UN military unit of the Korean War

The Turkish Brigade, codenamed North Star (Şimal Yıldızı or Kutup Yıldızı), was a military formation from Turkey that served under the United Nations Command during the Korean War.

Turkey was one of the 22 countries that contributed manpower to the United Nations in support of South Korea and one of the 16 countries that deployed military personnel to help in the fight against North Korea, which had precipitated the conflict by invading South Korea with support from the Soviet Union and the People's Republic of China. The brigade's first 5,000 Turkish troops arrived on 19 October 1950, shortly after the outbreak of hostilities in June of that year, and remained in varying strengths until the summer of 1954. Attached to the 25th Infantry Division of the United States, the Turkish Brigade was the only military formation of its size to have been permanently attached to an American military division for the duration of the Korean War.

Turkey's United Nations troops took part in several engagements of the conflict; the Turkish Brigade is most notable for its involvement in the Battle of Wawon, where its fierce resistance proved to be decisive in delaying the advance of the Chinese military, which had entered as a direct combatant after the North Korean military was effectively destroyed upon being expelled from South Korean territory by the United Nations military coalition. For its efforts, the Turkish Brigade was honoured with Unit Citations from South Korea and the United States, subsequently developing a reputation for its fighting ability, stubborn defense, mission commitment, and bravery.

==Background==
On 29 June 1950, the Republic of Turkey replied to the United Nations Resolution 83 requesting military aid to South Korea, following the attack by North Korea on 25 June. The cable stated: "Turkey is ready to meet his responsibilities." On 25 July 1950, Turkey decided to send a brigade, comprising three infantry battalions, an artillery battalion and auxiliary units, to fight under UN Command against North Korea and subsequently the People's Republic of China. Turkey was the second country to answer the UN call, after the United States.

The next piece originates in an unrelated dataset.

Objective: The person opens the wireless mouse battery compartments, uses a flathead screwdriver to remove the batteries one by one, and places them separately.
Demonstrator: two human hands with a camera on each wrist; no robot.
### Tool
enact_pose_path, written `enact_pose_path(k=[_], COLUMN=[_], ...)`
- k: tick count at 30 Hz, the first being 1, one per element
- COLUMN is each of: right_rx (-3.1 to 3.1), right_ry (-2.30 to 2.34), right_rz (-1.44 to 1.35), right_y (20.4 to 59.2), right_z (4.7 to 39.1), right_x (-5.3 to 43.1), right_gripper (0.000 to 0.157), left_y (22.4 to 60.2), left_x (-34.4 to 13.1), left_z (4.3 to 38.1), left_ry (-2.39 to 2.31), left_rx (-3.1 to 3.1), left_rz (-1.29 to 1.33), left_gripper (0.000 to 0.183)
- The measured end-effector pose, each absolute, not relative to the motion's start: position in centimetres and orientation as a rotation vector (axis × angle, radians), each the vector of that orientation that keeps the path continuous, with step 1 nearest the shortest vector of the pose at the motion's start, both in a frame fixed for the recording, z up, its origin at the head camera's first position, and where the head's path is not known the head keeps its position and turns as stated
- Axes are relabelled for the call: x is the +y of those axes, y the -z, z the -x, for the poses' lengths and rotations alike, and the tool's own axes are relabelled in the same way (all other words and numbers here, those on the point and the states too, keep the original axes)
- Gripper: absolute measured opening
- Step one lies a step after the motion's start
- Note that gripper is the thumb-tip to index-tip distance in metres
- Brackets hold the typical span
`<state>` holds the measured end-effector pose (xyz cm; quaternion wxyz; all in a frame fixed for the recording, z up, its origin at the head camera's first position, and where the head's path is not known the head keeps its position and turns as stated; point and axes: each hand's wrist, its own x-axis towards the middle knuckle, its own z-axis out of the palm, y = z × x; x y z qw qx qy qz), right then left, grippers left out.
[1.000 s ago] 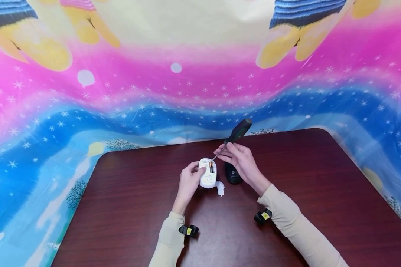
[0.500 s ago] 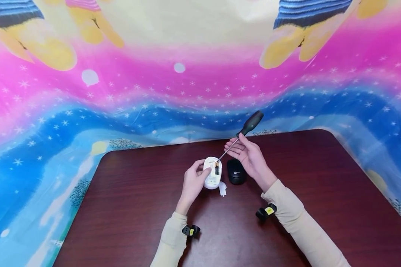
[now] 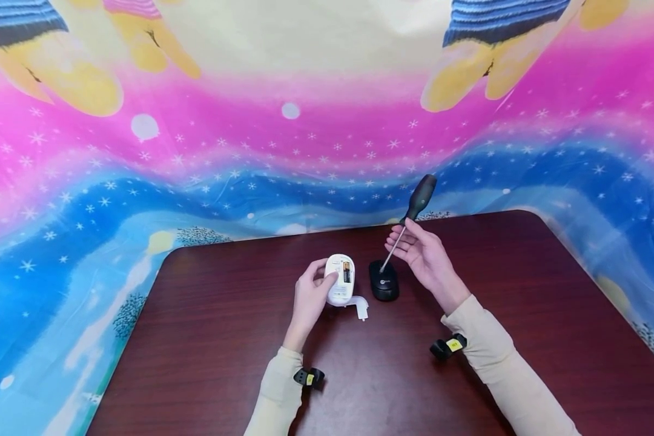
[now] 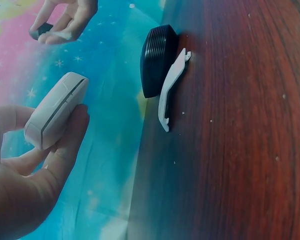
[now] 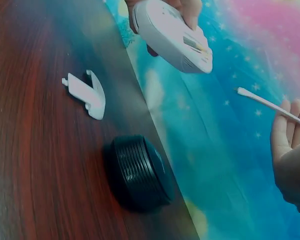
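Note:
My left hand (image 3: 312, 297) grips a white computer mouse (image 3: 335, 295) by its side, underside up, thumb on it. A battery (image 3: 347, 272) lies in the mouse's uncovered compartment. To the right, my right hand (image 3: 427, 257) holds a screwdriver (image 3: 421, 197) between thumb and fingers where shaft meets handle, handle up. In the right wrist view the flat tip of the screwdriver (image 5: 270, 104) points toward the white mouse (image 5: 170, 32), with a gap between. The white battery cover (image 4: 172, 82) rests on the table beside a black mouse (image 4: 157, 60).
The dark red-brown table (image 3: 223, 339) runs back to a colourful printed cloth (image 3: 305, 145) hanging behind it. The black mouse stands just below the screwdriver's tip in the head view.
The screwdriver's tip has left the white mouse's battery compartment. My right hand has moved right with the screwdriver. The left hand still holds the mouse in nearly the same place.

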<state>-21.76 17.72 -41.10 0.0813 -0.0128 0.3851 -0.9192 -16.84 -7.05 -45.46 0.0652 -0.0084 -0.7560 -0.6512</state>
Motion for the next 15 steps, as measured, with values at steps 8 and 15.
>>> enact_pose_path(k=[8,15], right_rx=[1.272,1.244], right_ry=[2.714,2.712], right_rz=[0.042,0.108], right_y=[41.4,42.3], right_z=[21.7,21.6], right_x=[19.6,21.4], right_gripper=[0.029,0.032], left_y=[45.3,45.2], left_x=[-7.0,-6.9], left_z=[16.9,17.0], left_ry=[1.958,1.930], left_rx=[-2.279,-2.318], left_rz=[-0.035,-0.043], left_gripper=[0.035,0.034])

Members of the Turkish Brigade move into position in December 1950, shortly after suffering severe casualties attempting to block encirclement of the U.S. 2nd Division at the Chongchon river in North Korea.

Three different Turkish Brigades served in the Korean War. The core of the 1st Turkish Brigade was the 241st Infantry Regiment based at Ayaş, which was supplemented with volunteers to raise it to brigade level. Brigadier General Tahsin Yazıcı, a veteran of the Gallipoli campaign, commanded the 1st Brigade.

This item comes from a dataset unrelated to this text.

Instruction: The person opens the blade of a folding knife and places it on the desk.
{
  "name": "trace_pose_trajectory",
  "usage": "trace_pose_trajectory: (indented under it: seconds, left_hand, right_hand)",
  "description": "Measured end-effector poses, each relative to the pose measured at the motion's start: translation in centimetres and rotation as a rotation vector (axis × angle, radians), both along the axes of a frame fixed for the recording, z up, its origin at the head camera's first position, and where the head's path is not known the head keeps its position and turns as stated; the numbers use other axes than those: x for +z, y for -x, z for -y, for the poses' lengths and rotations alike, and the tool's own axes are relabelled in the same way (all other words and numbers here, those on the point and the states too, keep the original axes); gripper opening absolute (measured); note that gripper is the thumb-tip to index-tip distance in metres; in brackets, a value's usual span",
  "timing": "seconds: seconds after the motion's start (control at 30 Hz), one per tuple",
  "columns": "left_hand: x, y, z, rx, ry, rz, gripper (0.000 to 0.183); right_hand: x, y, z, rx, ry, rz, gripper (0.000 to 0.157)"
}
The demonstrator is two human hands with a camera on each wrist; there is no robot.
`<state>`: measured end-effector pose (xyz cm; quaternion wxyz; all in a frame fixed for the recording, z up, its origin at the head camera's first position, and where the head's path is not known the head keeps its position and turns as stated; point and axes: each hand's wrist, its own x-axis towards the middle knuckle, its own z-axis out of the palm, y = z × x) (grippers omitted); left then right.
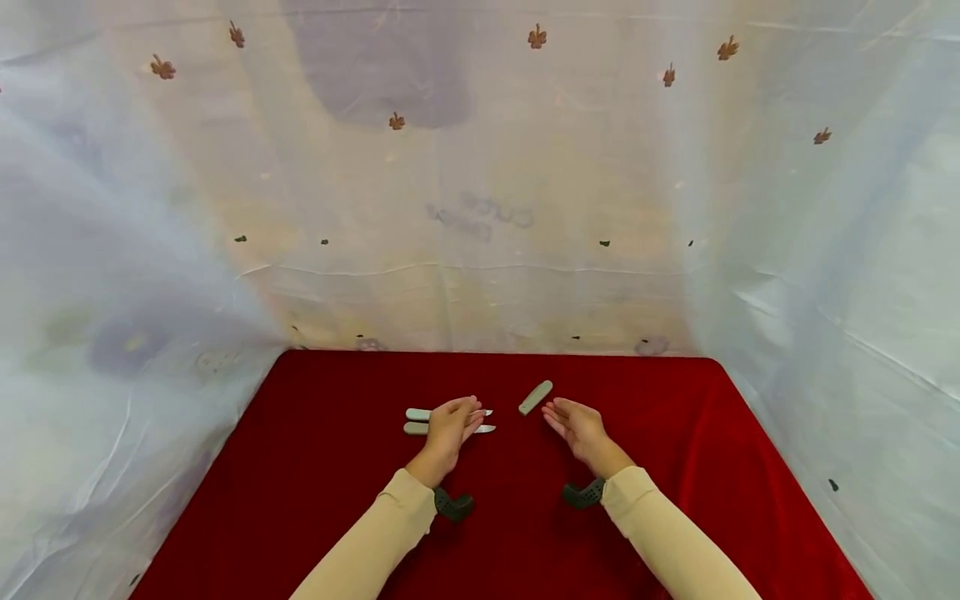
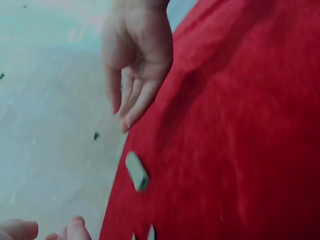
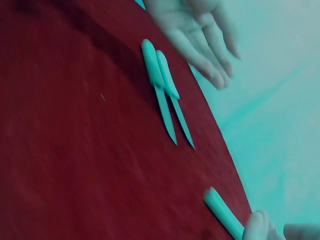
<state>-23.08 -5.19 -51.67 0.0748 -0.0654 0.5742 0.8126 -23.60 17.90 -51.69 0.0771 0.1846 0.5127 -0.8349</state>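
Two knives with pale handles and bare pointed blades lie side by side on the red cloth, the farther knife [image 1: 417, 414] and the nearer knife [image 1: 416, 428]. My left hand [image 1: 448, 427] is above them, hiding their middles in the head view, with relaxed fingers and nothing held. To their right lies a pale piece like a folded pocket knife [image 1: 536, 397], no blade showing. Just right of that piece, my right hand [image 1: 579, 427] hovers with loosely bent, empty fingers. Both knives show whole in the right wrist view, the nearer handle [image 3: 151, 62] at left.
Red cloth [image 1: 495, 533] covers the table. Pale patterned sheeting hangs as a back wall [image 1: 480, 308], a left wall [image 1: 112, 375] and a right wall [image 1: 847, 358] round its edges. Each wrist carries a dark strapped device, left device [image 1: 454, 506] and right device [image 1: 582, 495].
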Motion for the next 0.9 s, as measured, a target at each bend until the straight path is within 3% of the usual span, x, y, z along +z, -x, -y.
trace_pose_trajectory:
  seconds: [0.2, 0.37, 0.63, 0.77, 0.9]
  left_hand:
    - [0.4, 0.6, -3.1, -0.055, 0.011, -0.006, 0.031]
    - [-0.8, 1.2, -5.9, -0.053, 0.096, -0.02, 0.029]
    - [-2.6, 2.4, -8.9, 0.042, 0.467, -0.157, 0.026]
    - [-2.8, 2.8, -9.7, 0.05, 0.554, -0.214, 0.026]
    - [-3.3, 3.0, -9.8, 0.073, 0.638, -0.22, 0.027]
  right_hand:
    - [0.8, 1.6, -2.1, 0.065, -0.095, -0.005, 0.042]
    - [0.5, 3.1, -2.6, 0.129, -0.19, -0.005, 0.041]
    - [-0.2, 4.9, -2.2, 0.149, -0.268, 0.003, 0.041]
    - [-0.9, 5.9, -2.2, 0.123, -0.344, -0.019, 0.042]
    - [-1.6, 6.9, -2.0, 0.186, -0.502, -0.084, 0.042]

The 1st Turkish Brigade consisted of three battalions, commanded by Major Imadettin Kuranel, Major Mithat Ulunu, and Major Lutfu Bilgon. The Turkish Armed Forces Command (TAFC) was a regimental combat team with three infantry battalions, along with supporting artillery and engineers. It was the only brigade-sized unit attached permanently to a U.S. division throughout the Korean War.

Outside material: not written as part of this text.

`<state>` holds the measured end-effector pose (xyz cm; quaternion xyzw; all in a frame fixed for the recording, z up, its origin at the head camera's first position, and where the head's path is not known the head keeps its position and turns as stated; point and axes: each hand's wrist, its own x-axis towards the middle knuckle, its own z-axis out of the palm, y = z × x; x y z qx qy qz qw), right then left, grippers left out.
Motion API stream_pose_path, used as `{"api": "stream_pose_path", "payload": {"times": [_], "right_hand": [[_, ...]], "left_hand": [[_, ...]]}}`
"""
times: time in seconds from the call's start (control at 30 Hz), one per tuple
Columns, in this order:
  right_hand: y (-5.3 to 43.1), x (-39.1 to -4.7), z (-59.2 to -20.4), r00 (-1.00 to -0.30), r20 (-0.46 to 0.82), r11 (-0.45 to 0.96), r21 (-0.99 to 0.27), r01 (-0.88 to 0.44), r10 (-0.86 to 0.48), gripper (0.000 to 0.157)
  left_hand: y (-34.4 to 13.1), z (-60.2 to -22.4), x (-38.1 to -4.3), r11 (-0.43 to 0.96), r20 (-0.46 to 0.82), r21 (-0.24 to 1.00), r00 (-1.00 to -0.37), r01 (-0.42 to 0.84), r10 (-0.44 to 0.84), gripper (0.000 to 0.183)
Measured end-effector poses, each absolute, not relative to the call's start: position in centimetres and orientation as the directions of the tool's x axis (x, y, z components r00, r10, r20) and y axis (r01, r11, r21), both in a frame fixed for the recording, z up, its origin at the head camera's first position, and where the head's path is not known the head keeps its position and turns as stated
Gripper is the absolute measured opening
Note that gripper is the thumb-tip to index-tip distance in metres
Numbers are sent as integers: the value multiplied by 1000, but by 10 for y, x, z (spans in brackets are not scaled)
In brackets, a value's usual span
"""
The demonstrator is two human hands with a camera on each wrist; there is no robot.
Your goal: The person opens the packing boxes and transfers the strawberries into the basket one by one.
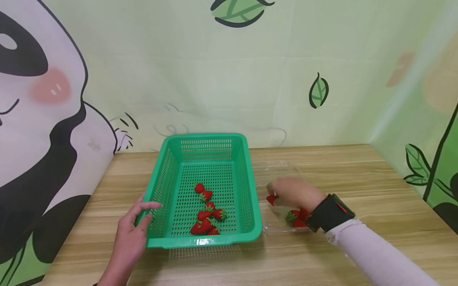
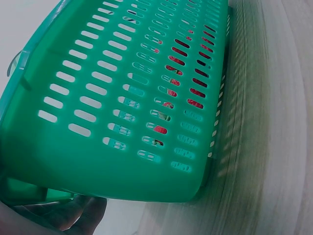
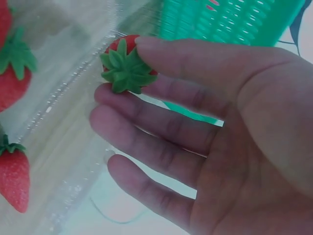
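My left hand (image 1: 131, 232) grips the left rim of a green plastic basket (image 1: 205, 240) with slotted walls. In the left wrist view, dark fingertips (image 2: 83, 215) show by the basket's rim. Several red strawberries (image 1: 204, 215) lie inside, mostly toward the near end. Right of the basket, my right hand (image 1: 295, 192) holds a strawberry (image 1: 271, 199) over a clear plastic tray (image 1: 277, 169). The right wrist view shows that strawberry pinched between thumb and fingers, its green leaf cap facing the camera. Other strawberries (image 1: 292, 215) sit in the tray, partly hidden by my right wrist.
Both containers are on a wood-grain table (image 1: 332, 163). Behind it stands a pale green wall covering (image 1: 200, 87) printed with leaves and a panda. A black band (image 1: 330, 212) is around my right wrist, above a light sleeve (image 1: 375, 250).
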<state>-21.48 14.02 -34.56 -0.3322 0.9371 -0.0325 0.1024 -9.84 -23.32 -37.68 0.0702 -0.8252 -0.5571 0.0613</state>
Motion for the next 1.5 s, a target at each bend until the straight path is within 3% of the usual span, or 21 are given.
{"api": "stream_pose_path", "payload": {"times": [0.37, 0.77, 1.0, 1.17, 1.5], "right_hand": [[136, -211, -330, -752, -129, 763, -105, -638, -646, 15], [121, -204, -300, -745, -56, 745, -118, -657, -665, 8], [112, -200, -285, -725, -26, 723, -92, -684, -689, 11], [108, -201, -281, -701, -22, 700, -93, -708, -713, 10], [102, -199, -276, -699, -26, 699, -71, -712, -715, 11]], "left_hand": [[-234, -378, -98, 346, 38, 938, -983, -27, -179, 30], [-234, -378, -98, 355, 42, 935, -981, -28, -190, 31], [-231, -379, -99, 352, 61, 936, -975, -18, -214, 49], [-231, -376, -99, 314, 2, 947, -979, -63, -203, 57], [-236, -374, -101, 196, -78, 974, -983, -110, -167, 56]]}}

Brigadier General Tahsin Yazıcı was highly regarded in the Turkish military establishment. He stepped down a rank in order to command the first contingent of Turks in the Korean War. While there were cultural and religious differences between Turkish and American troops, both were disciplined forces capable of adapting. However, there was a language barrier that was more difficult to overcome. General Yazıcı did not speak English, and Americans had overlooked the difficulty the language barrier would present.

The brigade had a full turnover after a period of one year's service. During the service of the 3rd Brigade in 1953, the Korean Armistice was signed. Thereafter, Turkey continued maintaining forces at full brigade level for another seven years, in accordance with United Nations agreements. Kenan Evren, the seventh President of the Republic of Turkey, served in the Brigade from 1958 until 1959.

The advance party of the Turkish Brigade arrived in Pusan on 12 October 1950. The main body arrived five days later, October 17 from the eastern Mediterranean port of Iskenderun, Turkey, and the brigade went into bivouac near Taegu where it underwent training and received U.S. equipment. The brigade was attached to the U.S. 25th Infantry Division.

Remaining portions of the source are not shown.